“South. The cliffs here aren’t tall enough. A fall wouldn’t kill him.”
“Thank you.” She shoved the cell into her pocket and jogged for the sheriff, where she repeated Eamon’s words.
Griffin turned around and stared at the hiking trails that rose into the mountains. “Are you sure? They look pretty tall to me.”
“Pann doesn’t operate in possibilities,” she answered. “He wants John dead, and a drop from this height might be survivable in that cage.”
“So where is he?” Griffin glanced at her, realizing her words weren’t just a theory.
“South.”
“How far?”
“I don’t know, but I suspect he’s close. Pann probably found the boys being within sight of each other this entire time amusing.”
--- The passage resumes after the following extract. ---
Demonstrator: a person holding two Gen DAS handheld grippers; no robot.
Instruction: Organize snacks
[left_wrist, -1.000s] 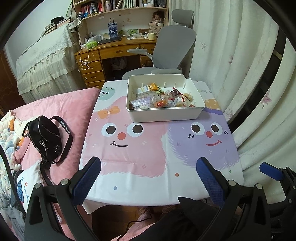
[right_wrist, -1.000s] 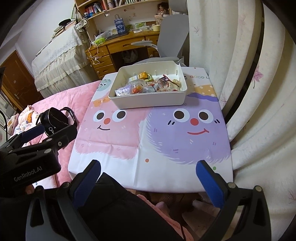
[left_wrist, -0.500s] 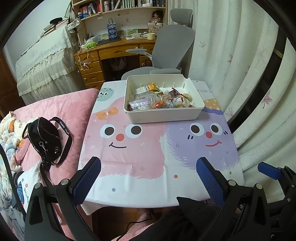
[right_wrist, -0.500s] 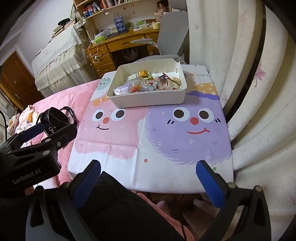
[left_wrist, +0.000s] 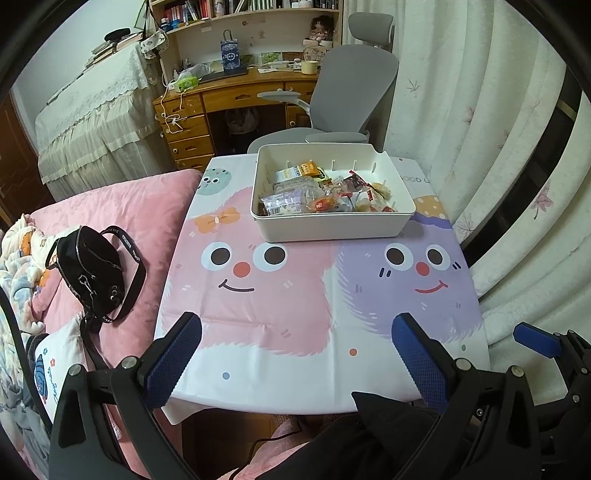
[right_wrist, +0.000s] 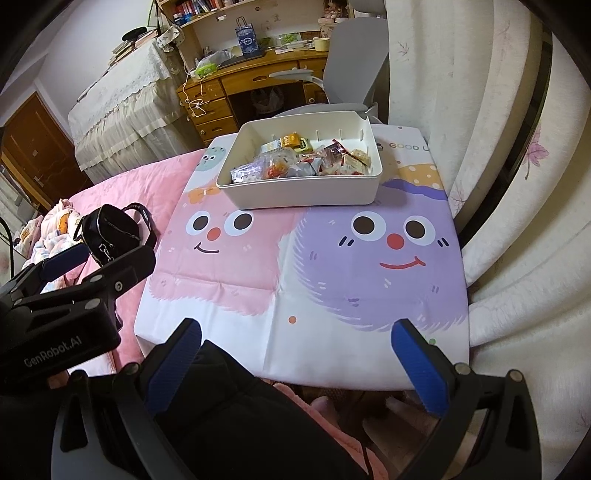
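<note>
A cream plastic bin (left_wrist: 334, 227) (right_wrist: 306, 194) sits at the far side of a small table, filled with several wrapped snacks (left_wrist: 325, 194) (right_wrist: 299, 164). The table cover (left_wrist: 280, 295) (right_wrist: 332, 266) shows a pink and a purple cartoon face. My left gripper (left_wrist: 297, 354) hangs open over the near table edge, nothing between its blue pads. My right gripper (right_wrist: 295, 363) is also open and empty, near the front edge. Both stand well short of the bin. The left gripper's body (right_wrist: 59, 295) shows at the left of the right wrist view.
A pink bed (left_wrist: 122, 214) with a black bag (left_wrist: 90, 273) lies left of the table. Curtains (left_wrist: 498, 147) hang close on the right. A grey office chair (left_wrist: 347, 96) and a wooden desk (left_wrist: 229, 107) stand behind the bin. Dark clothing (right_wrist: 236, 417) lies under the grippers.
Both views have shifted slightly; the bin sits a little higher in the frames than a second ago. Both grippers stay open and empty.
</note>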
Griffin cursed and took off running, skidding to a stop beside Agent Barry with wild gestures. After thirty seconds, Barry turned, studied their surroundings, and then started shouting orders. Agents and officers systematically began traveling south, carefully picking their way through the darkness to avoid any traps, and after fifteen minutes and another snapped cable, an agent shouted into the night.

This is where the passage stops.